Une deuxième spécificité, est que le registre eax devrait contenir l’identifiant du syscall. La liste de ces identifiants est activement maintenue sur ce site.

Ces appels système sont détectables à travers une analyse statique du binaire. Ils sont également détectables par un EDR qui voit qu’une instruction syscall provient d’un espace mémoire n’appartenant pas à ntdll.dll.

Lors de l’utilisation de syscalls directs, la pile d’appels présente une anomalie notable : l’exécution du syscall et son retour se produisent dans l’espace mémoire du malware du processus en cours d’exécution, plutôt que dans la mémoire de ntdll.dll.

Indirect direct syscalls

Pour éviter qu’une instruction provienne de l’espace mémoire de notre process, il suffirait de trouver cette instruction dans l’espace mémoire de ntdll.dll et l’appeler depuis notre programme.

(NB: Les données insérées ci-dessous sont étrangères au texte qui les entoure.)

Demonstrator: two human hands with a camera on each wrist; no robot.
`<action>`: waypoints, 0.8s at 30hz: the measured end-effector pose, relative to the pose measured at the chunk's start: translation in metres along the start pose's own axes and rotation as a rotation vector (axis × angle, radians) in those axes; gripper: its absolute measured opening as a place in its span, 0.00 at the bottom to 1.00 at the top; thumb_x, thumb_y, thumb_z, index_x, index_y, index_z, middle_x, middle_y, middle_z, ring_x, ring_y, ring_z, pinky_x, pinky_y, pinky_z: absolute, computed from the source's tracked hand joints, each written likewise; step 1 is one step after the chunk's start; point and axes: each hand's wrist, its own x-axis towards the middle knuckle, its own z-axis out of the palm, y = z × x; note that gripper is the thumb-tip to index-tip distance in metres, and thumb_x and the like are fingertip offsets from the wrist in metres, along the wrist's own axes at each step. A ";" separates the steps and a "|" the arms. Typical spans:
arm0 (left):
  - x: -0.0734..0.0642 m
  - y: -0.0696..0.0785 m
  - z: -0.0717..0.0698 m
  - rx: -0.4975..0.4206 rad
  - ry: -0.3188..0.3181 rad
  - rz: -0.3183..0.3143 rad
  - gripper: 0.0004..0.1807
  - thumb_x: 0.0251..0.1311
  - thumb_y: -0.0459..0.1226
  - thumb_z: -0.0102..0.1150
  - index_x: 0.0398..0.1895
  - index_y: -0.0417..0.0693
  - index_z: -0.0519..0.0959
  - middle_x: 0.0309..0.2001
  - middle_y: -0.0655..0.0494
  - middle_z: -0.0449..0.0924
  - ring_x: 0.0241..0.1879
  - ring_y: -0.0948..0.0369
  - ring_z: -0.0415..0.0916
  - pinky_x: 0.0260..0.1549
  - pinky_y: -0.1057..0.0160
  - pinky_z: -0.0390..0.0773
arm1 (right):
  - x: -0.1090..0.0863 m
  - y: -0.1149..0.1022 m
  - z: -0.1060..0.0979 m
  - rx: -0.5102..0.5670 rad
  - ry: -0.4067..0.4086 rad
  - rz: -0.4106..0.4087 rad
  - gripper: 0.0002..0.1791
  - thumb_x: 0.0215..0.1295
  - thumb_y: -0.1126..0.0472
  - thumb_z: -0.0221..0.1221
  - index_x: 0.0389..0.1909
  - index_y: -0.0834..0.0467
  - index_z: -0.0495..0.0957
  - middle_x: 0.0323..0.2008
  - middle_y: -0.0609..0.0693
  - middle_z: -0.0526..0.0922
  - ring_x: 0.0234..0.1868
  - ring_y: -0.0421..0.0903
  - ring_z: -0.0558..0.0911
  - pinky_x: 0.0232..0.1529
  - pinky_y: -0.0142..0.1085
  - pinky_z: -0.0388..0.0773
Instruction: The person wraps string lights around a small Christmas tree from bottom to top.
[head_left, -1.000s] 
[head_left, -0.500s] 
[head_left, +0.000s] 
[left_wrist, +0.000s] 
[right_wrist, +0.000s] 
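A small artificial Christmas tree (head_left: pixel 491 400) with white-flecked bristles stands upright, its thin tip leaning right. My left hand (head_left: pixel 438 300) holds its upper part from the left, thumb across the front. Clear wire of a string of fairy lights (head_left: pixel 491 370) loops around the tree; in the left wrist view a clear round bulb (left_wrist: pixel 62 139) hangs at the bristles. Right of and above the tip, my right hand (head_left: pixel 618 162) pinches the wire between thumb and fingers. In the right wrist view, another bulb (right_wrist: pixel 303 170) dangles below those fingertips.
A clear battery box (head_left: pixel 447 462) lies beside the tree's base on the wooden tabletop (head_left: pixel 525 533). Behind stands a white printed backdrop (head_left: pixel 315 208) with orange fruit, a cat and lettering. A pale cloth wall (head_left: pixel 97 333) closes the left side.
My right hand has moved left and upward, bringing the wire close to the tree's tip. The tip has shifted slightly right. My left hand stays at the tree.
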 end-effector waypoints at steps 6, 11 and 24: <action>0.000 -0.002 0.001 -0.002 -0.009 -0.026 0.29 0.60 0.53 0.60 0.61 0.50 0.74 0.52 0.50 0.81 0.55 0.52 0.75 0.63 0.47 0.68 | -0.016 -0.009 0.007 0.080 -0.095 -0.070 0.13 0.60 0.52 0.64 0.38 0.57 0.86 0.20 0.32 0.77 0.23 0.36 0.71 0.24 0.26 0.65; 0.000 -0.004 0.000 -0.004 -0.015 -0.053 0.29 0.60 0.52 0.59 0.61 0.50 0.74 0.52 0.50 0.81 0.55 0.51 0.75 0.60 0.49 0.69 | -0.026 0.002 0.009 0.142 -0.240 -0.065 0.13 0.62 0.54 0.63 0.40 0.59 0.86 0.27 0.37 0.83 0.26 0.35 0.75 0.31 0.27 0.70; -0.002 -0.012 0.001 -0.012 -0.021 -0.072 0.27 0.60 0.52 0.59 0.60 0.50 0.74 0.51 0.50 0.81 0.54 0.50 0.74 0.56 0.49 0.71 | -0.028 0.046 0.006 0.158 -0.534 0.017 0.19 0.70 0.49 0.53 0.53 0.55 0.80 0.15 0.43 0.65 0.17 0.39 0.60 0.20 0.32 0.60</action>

        mov r10, 0 ;premier paramètre
        mov rdx, 0 ;deuxième paramètre
        mov eax, XX ; le numero de l'appel système
        call [ADR_DE_SYSCALL_DANS_NTDLL]

Les syscalls indirects, produisent une pile d’appels qui ressemble davantage à celle d’un processus légitime. Dans ce cas, l’exécution du syscall et l’instruction de retour se déroulent dans la mémoire de ntdll.dll, ce qui est le comportement attendu pour des processus d’application normaux. Cette approche rend la détection plus difficile pour les `qui se basent uniquement sur l’analyse de la zone mémoire d’où proviennent les syscalls et leurs retours.

Se défendre

La connaissance de cette technique sert autant pour les équipes offensives que défensives. Pour une équipe défensive, la simple connaissance de son existence leur permettra d’identifier rapidement les binaires l’utilisant à travers une analyse manuelle du binaire ou moyennant un code basique d’émulation.

Détection par ETW (Event Tracing for Windows) : Les EDR avancés qui utilisent ETW peuvent analyser la pile d’appels complète. Même si les syscalls indirects produisent une pile d’appels plus légitime en apparence, ETW peut encore révéler des anomalies subtiles dans la structure globale de la pile.